Required action: When you retype the listing, keep every word exactly as it appears.

Dataset content:
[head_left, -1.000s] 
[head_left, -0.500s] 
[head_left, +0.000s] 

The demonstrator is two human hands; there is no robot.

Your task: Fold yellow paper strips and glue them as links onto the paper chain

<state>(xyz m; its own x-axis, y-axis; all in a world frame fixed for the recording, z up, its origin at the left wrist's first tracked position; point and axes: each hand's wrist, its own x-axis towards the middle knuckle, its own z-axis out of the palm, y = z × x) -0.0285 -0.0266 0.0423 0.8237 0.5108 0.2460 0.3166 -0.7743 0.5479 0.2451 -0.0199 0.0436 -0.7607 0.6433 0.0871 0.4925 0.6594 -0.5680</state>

Answer box:
[head_left, -1.000s] 
[head_left, -0.500s] 
[head_left, +0.000s] 

The demonstrator is two human hands; there is no robot.

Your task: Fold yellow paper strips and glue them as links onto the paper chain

<state>(xyz m; its own x-axis, y-axis; all in a world frame fixed for the recording, z up, its origin at the left wrist's first tracked position; point and axes: each hand's wrist, its own x-axis towards the middle knuckle, its own z-axis out of the palm, y = z × x) -0.0285 -0.0266 0.0423 0.8237 0.5108 0.2460 0.3166 -0.7743 0.5479 0.2451 -0.0199 0.0436 -0.7607 0.6433 0.0871 0.4925 0.6594 -0.5680</state>

Output for this exercise is complete.